(THE PROBLEM): Print the records below from the first line through the line containing "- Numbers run", both included, word for word.

Start of SUPPLIED MATERIAL

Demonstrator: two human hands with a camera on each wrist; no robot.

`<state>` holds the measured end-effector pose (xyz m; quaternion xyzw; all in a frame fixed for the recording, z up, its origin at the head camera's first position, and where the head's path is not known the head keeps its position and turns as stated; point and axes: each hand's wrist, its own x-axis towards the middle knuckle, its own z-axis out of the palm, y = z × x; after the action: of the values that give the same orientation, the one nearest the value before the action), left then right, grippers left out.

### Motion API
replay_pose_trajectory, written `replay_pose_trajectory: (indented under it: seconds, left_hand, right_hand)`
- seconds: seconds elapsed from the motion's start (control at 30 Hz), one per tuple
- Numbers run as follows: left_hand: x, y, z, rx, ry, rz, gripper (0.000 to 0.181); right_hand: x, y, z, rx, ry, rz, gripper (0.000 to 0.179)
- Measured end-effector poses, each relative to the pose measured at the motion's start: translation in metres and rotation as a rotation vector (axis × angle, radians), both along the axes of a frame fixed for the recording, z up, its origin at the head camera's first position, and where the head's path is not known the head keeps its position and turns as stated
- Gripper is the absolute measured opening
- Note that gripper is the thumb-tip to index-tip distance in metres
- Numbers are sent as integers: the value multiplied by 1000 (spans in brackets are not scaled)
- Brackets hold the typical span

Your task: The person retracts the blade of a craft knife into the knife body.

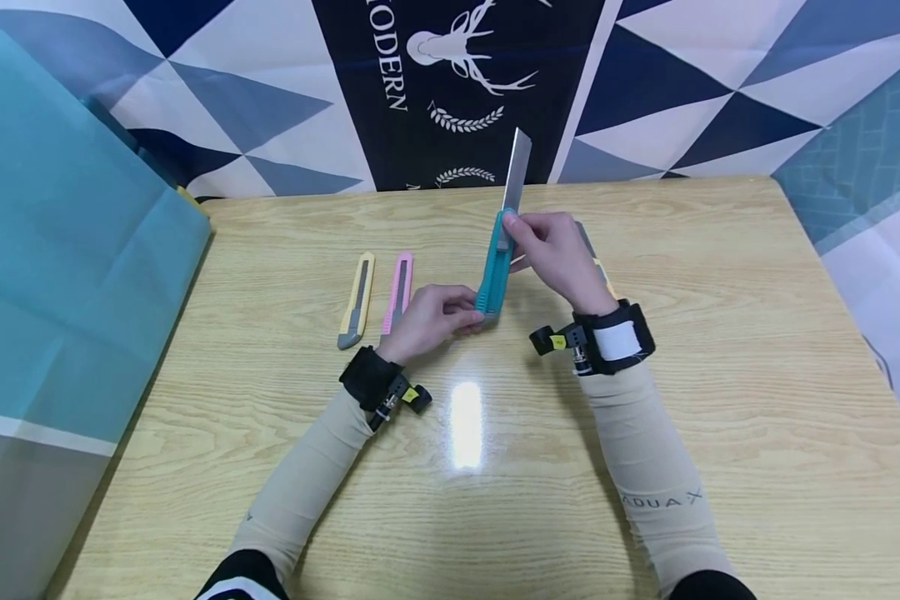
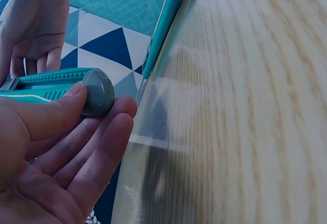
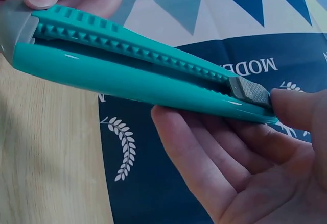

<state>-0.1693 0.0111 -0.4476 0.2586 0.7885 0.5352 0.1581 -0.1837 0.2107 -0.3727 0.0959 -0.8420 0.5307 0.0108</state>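
A teal utility knife [image 1: 495, 271] is held above the table with its long blade [image 1: 518, 167] out, pointing away from me. My left hand [image 1: 437, 318] pinches its rear end, thumb on the grey end cap [image 2: 99, 94] in the left wrist view. Around the front part, my right hand [image 1: 558, 254] grips the knife. In the right wrist view its thumb lies against the grey slider [image 3: 250, 90], with the fingers under the body. The blade is out of sight in both wrist views.
Left of my left hand lie a yellow utility knife [image 1: 356, 300] and a pink one [image 1: 398, 287], its lower end hidden by that hand. Another yellow and grey item [image 1: 587, 240] is mostly covered by my right hand. A patterned cloth [image 1: 270, 100] hangs beyond the wooden table [image 1: 495, 533].
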Motion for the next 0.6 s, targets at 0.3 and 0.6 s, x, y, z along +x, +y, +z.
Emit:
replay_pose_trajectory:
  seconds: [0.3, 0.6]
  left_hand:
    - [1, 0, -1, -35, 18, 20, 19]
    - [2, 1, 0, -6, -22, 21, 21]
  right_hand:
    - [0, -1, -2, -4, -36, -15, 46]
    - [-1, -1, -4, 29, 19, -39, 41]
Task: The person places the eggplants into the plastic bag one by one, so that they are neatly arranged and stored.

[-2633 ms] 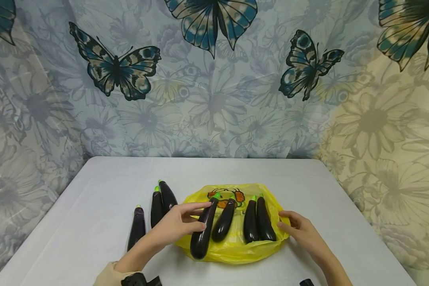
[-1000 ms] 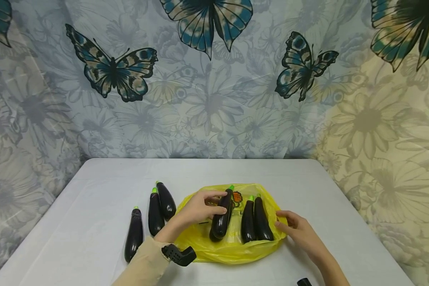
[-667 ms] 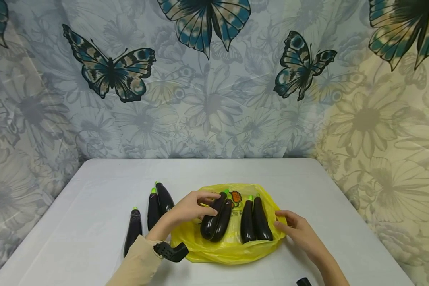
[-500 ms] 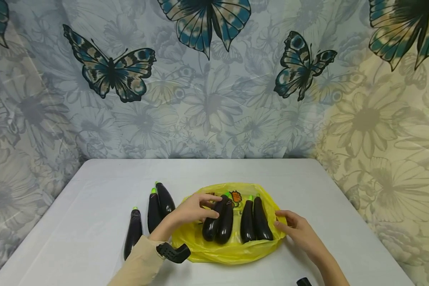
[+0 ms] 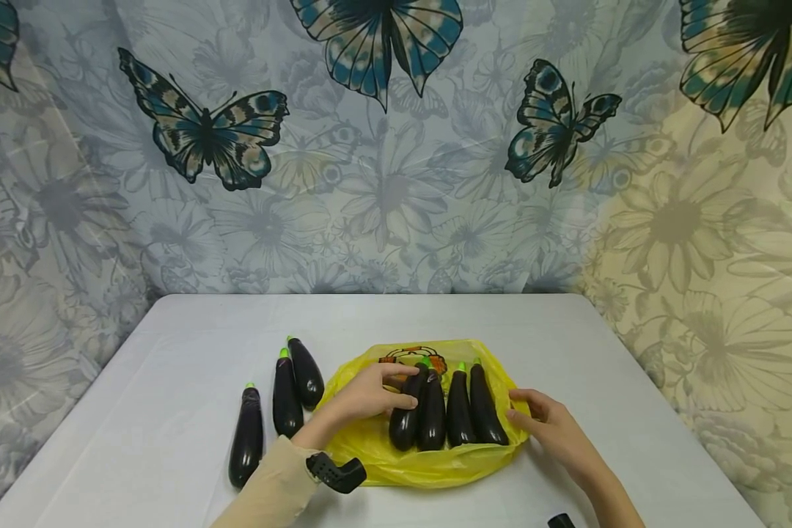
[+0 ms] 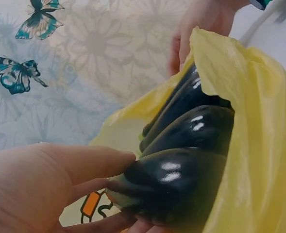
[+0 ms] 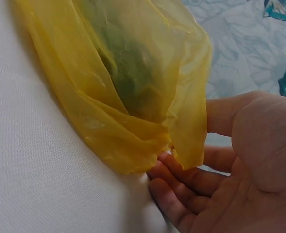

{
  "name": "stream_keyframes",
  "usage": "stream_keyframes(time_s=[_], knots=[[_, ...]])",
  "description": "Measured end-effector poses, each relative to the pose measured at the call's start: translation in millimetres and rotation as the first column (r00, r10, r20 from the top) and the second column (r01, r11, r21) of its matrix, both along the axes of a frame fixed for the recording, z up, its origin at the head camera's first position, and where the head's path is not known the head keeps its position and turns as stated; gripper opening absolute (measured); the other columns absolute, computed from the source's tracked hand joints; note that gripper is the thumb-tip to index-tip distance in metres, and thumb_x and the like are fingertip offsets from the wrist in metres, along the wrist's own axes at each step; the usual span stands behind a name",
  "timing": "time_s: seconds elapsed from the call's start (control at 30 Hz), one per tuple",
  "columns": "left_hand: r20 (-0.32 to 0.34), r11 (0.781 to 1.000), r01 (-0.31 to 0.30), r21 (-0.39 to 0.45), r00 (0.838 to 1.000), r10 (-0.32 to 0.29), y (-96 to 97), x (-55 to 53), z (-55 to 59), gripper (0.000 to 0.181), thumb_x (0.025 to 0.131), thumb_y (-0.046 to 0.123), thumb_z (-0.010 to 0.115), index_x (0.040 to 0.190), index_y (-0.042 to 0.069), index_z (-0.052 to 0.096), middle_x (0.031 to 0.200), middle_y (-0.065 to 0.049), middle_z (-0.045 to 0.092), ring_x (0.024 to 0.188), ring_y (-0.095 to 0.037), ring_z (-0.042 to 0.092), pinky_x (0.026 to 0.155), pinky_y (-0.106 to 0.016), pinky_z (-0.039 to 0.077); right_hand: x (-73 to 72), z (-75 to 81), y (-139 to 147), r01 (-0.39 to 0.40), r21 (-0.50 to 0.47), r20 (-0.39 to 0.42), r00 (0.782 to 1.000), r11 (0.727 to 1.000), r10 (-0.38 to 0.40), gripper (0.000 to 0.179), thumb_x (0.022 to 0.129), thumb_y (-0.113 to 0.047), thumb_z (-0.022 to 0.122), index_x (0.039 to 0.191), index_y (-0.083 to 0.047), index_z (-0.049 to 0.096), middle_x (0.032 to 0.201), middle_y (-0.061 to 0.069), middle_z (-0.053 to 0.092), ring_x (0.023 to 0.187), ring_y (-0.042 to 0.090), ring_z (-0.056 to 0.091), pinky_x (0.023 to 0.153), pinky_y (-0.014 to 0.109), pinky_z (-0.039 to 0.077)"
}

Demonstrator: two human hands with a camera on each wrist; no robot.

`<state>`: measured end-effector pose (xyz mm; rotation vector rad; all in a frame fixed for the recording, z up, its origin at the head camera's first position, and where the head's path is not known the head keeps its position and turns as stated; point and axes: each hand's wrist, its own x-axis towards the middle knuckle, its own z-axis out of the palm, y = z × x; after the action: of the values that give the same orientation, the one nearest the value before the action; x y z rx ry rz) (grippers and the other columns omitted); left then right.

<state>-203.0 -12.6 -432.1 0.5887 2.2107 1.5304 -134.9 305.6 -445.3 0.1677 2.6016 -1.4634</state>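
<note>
A yellow plastic bag [image 5: 435,469] lies spread on the table with several dark eggplants in its mouth, side by side with green stem ends pointing away. My left hand [image 5: 364,396] grips the leftmost eggplant [image 5: 405,429], thumb on top and fingers on its far side. In the left wrist view that eggplant [image 6: 181,184] leans against its neighbour [image 6: 196,126], and the fingers beneath are partly hidden. My right hand [image 5: 557,425] pinches the bag's right edge. Seen from the right wrist, thumb and fingers of the right hand [image 7: 249,145] hold the crumpled rim [image 7: 186,145] between them.
Left of the bag, two eggplants [image 5: 287,396] [image 5: 306,372] lie close together on the white table [image 5: 138,411]. Another eggplant [image 5: 246,440] lies nearer the front. A butterfly-patterned cloth [image 5: 396,183] hangs behind the table's far edge.
The left hand has carried its eggplant rightward over the bag and down beside another. In the last half second both shifted right, up against the other pair. The right hand has stayed at the bag's edge.
</note>
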Motion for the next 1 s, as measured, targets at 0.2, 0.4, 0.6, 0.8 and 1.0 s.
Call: stream_keyframes(time_s=[0.2,0.4,0.6,0.8,1.0], knots=[[-0.017,0.998,-0.018,-0.066,1.000,0.017,3.0,1.2,-0.2,0.053,0.085,0.018,0.079,0.135,0.015,0.063,0.119,-0.012,0.063,0.069,-0.025,0.061,0.058,-0.034,0.051,0.4,0.4,-0.2,0.003,0.003,-0.003,1.000,1.000,-0.003,0.059,0.095,-0.034,0.067,0.138,0.002,0.051,0.143,0.025,0.045,0.130,0.042,0.042,0.101,0.056,0.039],[-0.097,0.990,-0.022,-0.140,0.995,0.009,5.1,3.5,1.5,0.054,0.085,0.019,0.079,0.136,0.013,0.062,0.119,-0.015,0.064,0.091,-0.021,0.065,0.062,-0.031,0.054,1.8,0.8,-1.0,0.007,0.006,-0.007,1.000,1.000,-0.007,0.057,0.094,-0.035,0.068,0.137,0.000,0.053,0.141,0.022,0.049,0.129,0.039,0.044,0.102,0.054,0.040],[-0.087,0.989,-0.027,-0.144,0.996,0.014,5.1,5.2,2.7,0.056,0.085,0.019,0.080,0.137,0.011,0.060,0.114,-0.015,0.064,0.072,-0.021,0.064,0.058,-0.032,0.053,1.0,0.9,-1.2,0.001,0.008,-0.009,1.000,1.000,-0.001,0.058,0.095,-0.035,0.067,0.137,0.001,0.052,0.142,0.024,0.047,0.130,0.041,0.042,0.102,0.056,0.039],[-0.128,0.988,-0.020,-0.154,0.992,0.000,4.4,5.3,1.8,0.054,0.084,0.019,0.080,0.134,0.010,0.062,0.117,-0.013,0.063,0.104,-0.029,0.060,0.066,-0.034,0.053,-0.1,0.5,-1.5,0.003,0.009,0.003,1.000,1.000,-0.003,0.059,0.095,-0.035,0.067,0.138,0.001,0.051,0.144,0.025,0.044,0.132,0.043,0.040,0.103,0.057,0.037],[-0.124,0.990,-0.027,-0.140,0.992,0.009,2.7,4.1,-1.4,0.052,0.085,0.020,0.080,0.133,0.011,0.064,0.120,-0.015,0.062,0.108,-0.032,0.060,0.067,-0.035,0.054,-0.3,-0.4,-0.6,0.002,0.010,-0.006,1.000,1.000,-0.002,0.058,0.095,-0.035,0.067,0.138,0.002,0.051,0.142,0.024,0.047,0.129,0.039,0.044,0.100,0.052,0.042]])
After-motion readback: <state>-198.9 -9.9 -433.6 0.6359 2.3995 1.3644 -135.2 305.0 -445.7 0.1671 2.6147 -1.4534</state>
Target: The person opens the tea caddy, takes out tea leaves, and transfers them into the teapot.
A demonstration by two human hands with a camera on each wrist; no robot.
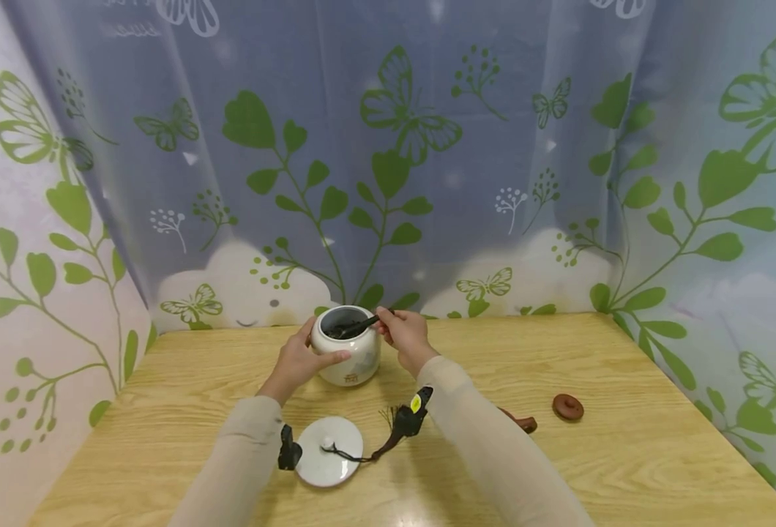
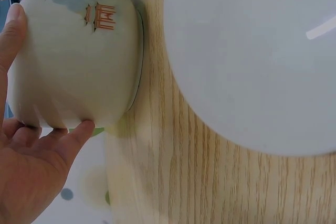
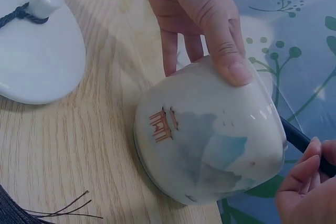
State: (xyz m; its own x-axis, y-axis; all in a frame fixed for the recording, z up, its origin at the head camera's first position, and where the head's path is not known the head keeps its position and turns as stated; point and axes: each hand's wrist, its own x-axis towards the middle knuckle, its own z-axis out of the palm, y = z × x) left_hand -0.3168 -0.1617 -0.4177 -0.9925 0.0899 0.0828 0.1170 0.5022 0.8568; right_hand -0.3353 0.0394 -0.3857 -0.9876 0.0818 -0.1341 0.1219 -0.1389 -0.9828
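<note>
A round white ceramic jar (image 1: 353, 364) with a painted landscape stands near the back of the table, its mouth uncovered. My left hand (image 1: 301, 361) holds its left side, thumb across the front and fingers round behind, as the left wrist view also shows. Between the thumb and fingers of my right hand (image 1: 406, 337) is the thin black handle of a scoop-like tool (image 1: 365, 323). The tool slants down into the jar's mouth, so its far end is hard to make out. Dark loose stuff, perhaps tea leaves, shows inside.
The white jar lid (image 1: 335, 472) lies in front of the jar, its knob tied with a dark tasselled cord (image 1: 373, 455). Further right is a small reddish-brown lid (image 1: 568, 407). Another reddish-brown piece (image 1: 526, 424) is mostly hidden by the right sleeve. A patterned curtain (image 1: 388, 183) borders the table.
</note>
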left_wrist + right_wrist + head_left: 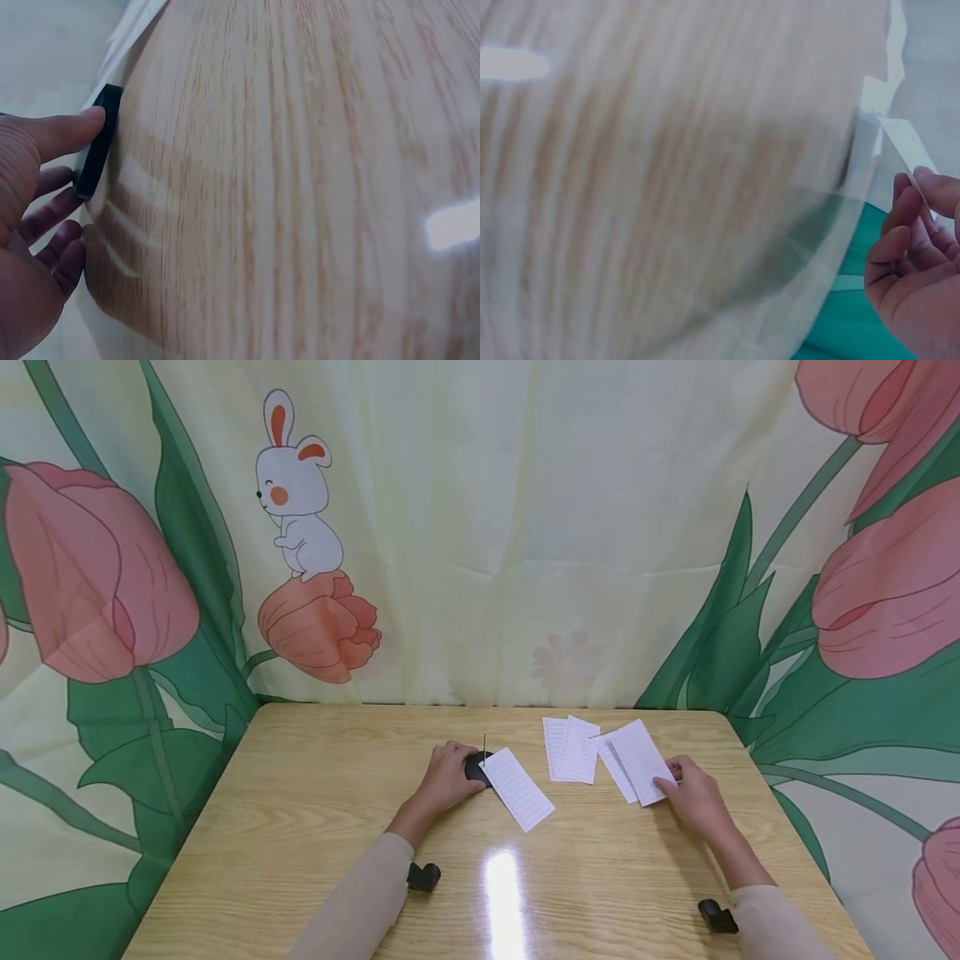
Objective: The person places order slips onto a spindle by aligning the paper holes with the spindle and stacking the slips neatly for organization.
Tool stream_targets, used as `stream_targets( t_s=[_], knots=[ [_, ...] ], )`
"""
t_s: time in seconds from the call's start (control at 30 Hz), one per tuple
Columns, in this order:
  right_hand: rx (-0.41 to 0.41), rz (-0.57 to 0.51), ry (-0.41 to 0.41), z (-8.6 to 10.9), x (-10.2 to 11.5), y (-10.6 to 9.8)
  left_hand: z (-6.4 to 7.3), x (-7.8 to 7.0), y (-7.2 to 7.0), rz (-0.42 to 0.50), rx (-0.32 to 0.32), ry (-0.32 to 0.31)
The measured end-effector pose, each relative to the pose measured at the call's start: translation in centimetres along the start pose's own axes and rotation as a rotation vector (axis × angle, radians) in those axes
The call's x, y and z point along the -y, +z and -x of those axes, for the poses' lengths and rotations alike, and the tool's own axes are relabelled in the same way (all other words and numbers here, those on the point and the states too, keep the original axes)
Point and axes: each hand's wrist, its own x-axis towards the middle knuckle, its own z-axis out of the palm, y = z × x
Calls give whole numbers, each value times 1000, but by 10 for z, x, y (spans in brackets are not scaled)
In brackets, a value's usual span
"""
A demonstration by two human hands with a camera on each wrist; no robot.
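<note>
My left hand grips the round black base of a bill spike, whose thin upright pin points up. In the left wrist view, the thumb presses on the edge of the black base. A printed paper slip lies against the spike, one corner at the pin; whether it is pierced I cannot tell. On the right, my right hand pinches a paper slip by its near corner. The right wrist view shows this slip between thumb and fingers, raised off the table.
Another slip lies partly under the held one. Two overlapping printed slips lie further back on the wooden table. Behind the table's back edge hangs a curtain with tulips and a rabbit. Light glares on the tabletop.
</note>
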Motion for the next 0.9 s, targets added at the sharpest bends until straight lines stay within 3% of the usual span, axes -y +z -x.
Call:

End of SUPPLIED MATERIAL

(RESPONSE):
Demonstrator: two human hands with a camera on each wrist; no robot.

`<state>` holds the measured end-effector pose (xyz m; quaternion xyzw; all in a frame fixed for the recording, z up, its origin at the head camera's first position, and where the head's path is not known the head keeps its position and turns as stated; point and axes: each hand's wrist, its own x-axis towards the middle knuckle, its own z-axis out of the palm, y = z × x; after the action: of the values that give the same orientation, the one nearest the value before the action), left then right, grippers left out.

### Motion API
replay_pose_trajectory, written `replay_pose_trajectory: (indented under it: seconds, left_hand, right_hand)`
- seconds: seconds elapsed from the motion's start (control at 30 Hz), one per tuple
- Numbers run as follows: left_hand: x, y, z, rx, ry, rz, gripper (0.000 to 0.181); right_hand: x, y, z, rx, ry, rz, gripper (0.000 to 0.179)

Now the exercise is complete.